* [Prompt]: Work out how many lines of the records contain "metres". Answer with the number and nothing else.

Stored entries

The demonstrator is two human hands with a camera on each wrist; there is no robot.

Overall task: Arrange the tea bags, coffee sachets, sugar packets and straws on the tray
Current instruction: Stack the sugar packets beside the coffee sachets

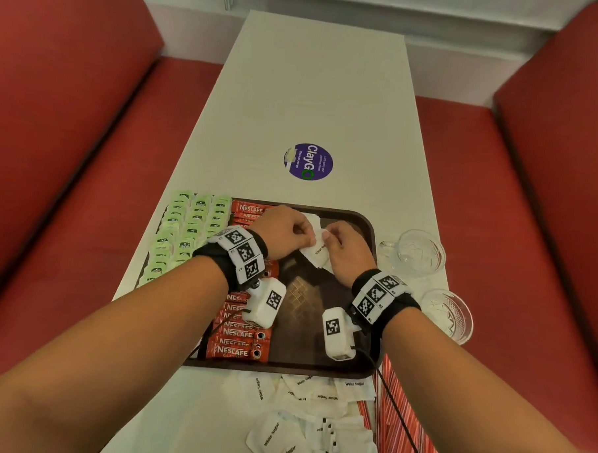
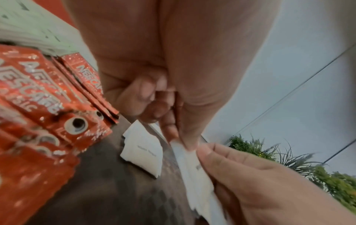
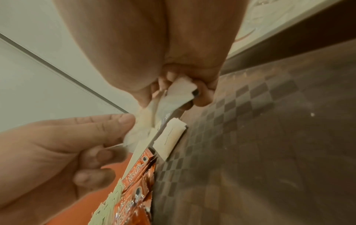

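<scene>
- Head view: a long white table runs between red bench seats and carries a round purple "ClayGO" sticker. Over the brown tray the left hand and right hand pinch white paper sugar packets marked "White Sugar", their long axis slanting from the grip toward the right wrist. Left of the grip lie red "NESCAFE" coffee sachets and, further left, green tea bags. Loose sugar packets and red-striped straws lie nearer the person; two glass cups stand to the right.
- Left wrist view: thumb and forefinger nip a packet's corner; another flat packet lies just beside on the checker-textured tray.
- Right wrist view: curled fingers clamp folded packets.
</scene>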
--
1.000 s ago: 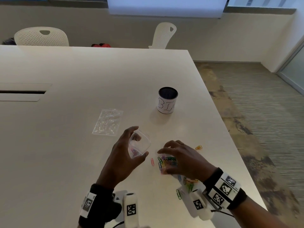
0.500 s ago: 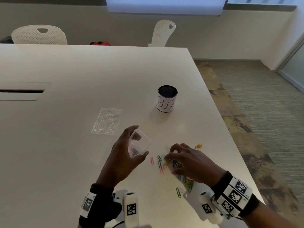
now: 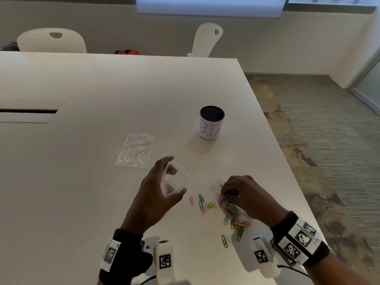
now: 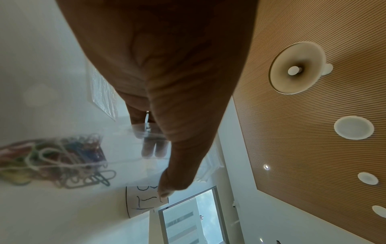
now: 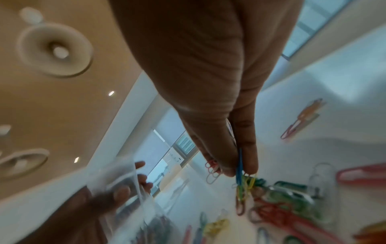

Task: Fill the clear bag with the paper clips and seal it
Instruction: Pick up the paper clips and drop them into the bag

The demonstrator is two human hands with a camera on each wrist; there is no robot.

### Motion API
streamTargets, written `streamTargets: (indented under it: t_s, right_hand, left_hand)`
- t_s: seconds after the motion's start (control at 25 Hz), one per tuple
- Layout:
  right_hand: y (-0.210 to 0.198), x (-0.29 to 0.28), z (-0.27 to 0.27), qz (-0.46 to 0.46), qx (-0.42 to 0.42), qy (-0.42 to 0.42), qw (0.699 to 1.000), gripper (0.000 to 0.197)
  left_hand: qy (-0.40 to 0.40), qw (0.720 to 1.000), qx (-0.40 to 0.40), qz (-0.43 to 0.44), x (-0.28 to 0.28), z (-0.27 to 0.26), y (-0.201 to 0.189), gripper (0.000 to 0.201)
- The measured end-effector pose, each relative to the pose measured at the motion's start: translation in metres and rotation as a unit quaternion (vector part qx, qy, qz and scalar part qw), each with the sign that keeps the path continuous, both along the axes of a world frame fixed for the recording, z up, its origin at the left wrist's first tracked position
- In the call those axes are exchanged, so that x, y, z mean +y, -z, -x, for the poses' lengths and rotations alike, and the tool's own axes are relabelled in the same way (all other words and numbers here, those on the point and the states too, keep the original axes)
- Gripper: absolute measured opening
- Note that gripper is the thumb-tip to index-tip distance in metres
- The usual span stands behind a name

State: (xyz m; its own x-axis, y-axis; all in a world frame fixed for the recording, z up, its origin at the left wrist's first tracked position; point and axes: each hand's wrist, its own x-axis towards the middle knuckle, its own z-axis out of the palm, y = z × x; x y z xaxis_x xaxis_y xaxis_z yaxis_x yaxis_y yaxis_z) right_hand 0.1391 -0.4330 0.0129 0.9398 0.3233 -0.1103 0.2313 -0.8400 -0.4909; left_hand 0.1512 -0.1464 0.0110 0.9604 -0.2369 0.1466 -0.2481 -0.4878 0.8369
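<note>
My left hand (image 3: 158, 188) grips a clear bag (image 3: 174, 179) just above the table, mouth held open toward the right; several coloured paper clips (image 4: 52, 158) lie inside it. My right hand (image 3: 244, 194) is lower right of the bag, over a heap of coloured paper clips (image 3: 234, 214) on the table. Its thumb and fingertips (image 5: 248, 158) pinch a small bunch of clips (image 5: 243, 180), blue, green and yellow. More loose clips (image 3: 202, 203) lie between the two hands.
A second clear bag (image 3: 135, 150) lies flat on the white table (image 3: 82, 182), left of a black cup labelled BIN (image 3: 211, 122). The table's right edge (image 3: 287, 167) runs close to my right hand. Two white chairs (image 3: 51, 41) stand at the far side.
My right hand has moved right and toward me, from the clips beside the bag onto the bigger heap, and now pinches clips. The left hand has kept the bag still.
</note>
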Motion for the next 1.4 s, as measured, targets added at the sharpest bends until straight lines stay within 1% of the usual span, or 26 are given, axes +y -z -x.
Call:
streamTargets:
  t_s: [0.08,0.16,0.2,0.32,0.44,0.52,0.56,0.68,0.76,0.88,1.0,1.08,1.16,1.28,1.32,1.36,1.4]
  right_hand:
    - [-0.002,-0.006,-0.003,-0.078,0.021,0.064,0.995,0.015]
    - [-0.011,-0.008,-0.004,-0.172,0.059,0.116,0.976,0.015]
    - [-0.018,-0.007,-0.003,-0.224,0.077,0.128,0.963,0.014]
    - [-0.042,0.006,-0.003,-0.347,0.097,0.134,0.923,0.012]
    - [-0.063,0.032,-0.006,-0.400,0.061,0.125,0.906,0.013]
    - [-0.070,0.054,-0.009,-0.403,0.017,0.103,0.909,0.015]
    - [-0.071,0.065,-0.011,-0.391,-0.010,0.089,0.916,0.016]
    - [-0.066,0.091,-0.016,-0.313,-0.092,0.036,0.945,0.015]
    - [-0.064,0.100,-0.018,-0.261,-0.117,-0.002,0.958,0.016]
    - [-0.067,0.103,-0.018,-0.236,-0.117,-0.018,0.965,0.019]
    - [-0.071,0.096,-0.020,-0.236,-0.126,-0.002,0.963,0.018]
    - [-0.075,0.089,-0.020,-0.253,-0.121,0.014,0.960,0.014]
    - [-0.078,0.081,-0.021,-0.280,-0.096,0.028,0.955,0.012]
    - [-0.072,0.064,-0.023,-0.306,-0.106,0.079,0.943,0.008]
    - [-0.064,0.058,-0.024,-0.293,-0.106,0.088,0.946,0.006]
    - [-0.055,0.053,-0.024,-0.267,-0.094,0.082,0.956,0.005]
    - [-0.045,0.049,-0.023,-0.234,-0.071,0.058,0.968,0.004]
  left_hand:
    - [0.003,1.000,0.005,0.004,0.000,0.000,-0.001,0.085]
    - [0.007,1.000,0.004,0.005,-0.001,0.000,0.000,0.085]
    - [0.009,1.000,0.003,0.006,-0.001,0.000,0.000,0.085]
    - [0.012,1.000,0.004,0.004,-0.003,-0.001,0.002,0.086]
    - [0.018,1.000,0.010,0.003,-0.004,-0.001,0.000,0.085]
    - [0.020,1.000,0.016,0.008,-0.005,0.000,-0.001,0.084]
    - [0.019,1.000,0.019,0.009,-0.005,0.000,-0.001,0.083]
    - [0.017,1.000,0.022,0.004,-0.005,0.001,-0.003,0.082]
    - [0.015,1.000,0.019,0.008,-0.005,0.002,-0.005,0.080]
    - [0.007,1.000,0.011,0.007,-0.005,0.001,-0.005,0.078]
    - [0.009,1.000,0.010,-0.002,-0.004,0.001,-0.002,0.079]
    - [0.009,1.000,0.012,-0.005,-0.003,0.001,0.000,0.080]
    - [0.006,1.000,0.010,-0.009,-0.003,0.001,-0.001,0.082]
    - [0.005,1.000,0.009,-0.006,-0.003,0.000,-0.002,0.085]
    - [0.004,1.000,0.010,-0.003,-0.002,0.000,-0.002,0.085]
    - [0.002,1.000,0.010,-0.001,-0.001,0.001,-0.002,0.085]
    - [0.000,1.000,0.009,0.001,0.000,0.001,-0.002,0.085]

* [Result of this task]: 2